[Task statement]
Write the material out again, line by line, exactly as it is.

[Recorded data]
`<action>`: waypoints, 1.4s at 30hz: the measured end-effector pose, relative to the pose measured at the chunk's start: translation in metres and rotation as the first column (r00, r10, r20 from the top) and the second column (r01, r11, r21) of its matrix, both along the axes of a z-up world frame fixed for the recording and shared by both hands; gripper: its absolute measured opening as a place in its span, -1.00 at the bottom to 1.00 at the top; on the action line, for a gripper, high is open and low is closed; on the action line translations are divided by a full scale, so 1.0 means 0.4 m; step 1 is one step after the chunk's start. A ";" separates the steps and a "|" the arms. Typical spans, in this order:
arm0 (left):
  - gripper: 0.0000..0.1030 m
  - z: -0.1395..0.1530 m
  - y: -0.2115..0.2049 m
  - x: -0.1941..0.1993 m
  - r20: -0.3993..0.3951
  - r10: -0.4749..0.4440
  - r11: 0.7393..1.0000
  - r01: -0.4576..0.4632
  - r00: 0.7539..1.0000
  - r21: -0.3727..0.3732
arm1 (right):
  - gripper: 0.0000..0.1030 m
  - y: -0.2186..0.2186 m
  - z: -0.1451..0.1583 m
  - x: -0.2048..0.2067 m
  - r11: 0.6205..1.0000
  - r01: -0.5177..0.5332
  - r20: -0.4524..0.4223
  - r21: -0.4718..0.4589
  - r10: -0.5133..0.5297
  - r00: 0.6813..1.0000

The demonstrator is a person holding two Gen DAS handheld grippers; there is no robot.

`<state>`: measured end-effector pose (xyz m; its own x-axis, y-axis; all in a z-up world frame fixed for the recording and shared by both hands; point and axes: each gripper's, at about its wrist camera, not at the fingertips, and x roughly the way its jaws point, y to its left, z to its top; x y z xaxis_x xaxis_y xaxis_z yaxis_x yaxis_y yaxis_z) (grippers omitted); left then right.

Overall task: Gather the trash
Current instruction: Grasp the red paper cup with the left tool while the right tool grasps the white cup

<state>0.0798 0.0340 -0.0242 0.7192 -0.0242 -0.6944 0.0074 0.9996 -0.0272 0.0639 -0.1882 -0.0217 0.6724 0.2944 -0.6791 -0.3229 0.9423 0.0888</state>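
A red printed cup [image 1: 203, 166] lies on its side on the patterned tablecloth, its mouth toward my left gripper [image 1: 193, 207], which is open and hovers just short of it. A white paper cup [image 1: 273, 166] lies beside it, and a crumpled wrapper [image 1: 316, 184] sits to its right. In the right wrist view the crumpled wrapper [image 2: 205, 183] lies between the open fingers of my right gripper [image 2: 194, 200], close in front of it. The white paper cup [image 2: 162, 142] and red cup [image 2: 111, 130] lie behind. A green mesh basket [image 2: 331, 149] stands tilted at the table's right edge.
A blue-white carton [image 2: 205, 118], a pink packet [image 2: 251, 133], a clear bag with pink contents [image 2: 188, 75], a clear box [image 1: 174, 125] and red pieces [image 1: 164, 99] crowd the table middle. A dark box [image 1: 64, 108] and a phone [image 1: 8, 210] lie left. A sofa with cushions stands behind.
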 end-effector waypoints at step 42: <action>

[Result below]
`<action>`: waypoints, 1.4s at 30hz: the measured end-effector pose, relative to the pose measured at the chunk's start: translation in metres and rotation as the first column (r00, r10, r20 from the top) and the second column (r01, r11, r21) of its matrix, both along the axes of a z-up world frame fixed for the recording and shared by both hands; gripper: its absolute measured opening as a place in its span, -1.00 at the bottom to 1.00 at the top; on the action line, for a gripper, high is open and low is closed; on the action line translations are divided by a full scale, so 1.0 means 0.4 m; step 1 is one step after the chunk's start. A ";" separates the steps and a "|" the arms. Typical spans, in this order:
arm0 (left):
  - gripper: 0.0000..0.1030 m
  - z: -0.1395..0.1530 m
  - y: -0.2115..0.2049 m
  - x: -0.1941..0.1993 m
  - r20: -0.3993..0.3951
  - r10: -0.4749..0.4440
  - r11: 0.7393..1.0000
  - r01: -0.4576..0.4632
  - r00: 0.7539..1.0000
  - r21: -0.3727..0.3732
arm1 (right):
  - gripper: 0.0000..0.1030 m
  - y: -0.2186..0.2186 m
  - z: -0.1451..0.1583 m
  - x: -0.2048..0.2067 m
  - r11: 0.6205..1.0000
  - r01: -0.5177..0.5332
  - r20: -0.4524..0.4223
  - r21: -0.4718..0.4589
  - r10: -0.5133..0.5297
  - r00: 0.6813..1.0000

The demonstrator is a person holding two Gen DAS handheld grippers; there is no robot.

`<state>`: measured end-effector pose (xyz m; its own x-axis, y-axis; all in a z-up world frame fixed for the recording and shared by both hands; point and axes: each gripper's, at about its wrist camera, not at the fingertips, and x roughly the way its jaws point, y to its left, z to its top; x y z xaxis_x xaxis_y xaxis_z yaxis_x yaxis_y yaxis_z) (grippers omitted); left then right.

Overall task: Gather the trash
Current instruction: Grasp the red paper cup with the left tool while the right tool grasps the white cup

<state>0.0798 0.0340 -0.0242 0.7192 -0.0242 -0.6944 0.0074 0.9996 -0.0272 0.0639 -0.1882 -0.0217 0.6724 0.2944 -0.6791 -0.3229 0.9423 0.0888</state>
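A red printed cup [image 1: 203, 166] lies on its side on the patterned tablecloth, its mouth toward my left gripper [image 1: 193, 207], which is open and hovers just short of it. A white paper cup [image 1: 273, 166] lies beside it, and a crumpled wrapper [image 1: 316, 184] sits to its right. In the right wrist view the crumpled wrapper [image 2: 205, 183] lies between the open fingers of my right gripper [image 2: 194, 200], close in front of it. The white paper cup [image 2: 162, 142] and red cup [image 2: 111, 130] lie behind. A green mesh basket [image 2: 331, 149] stands tilted at the table's right edge.
A blue-white carton [image 2: 205, 118], a pink packet [image 2: 251, 133], a clear bag with pink contents [image 2: 188, 75], a clear box [image 1: 174, 125] and red pieces [image 1: 164, 99] crowd the table middle. A dark box [image 1: 64, 108] and a phone [image 1: 8, 210] lie left. A sofa with cushions stands behind.
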 end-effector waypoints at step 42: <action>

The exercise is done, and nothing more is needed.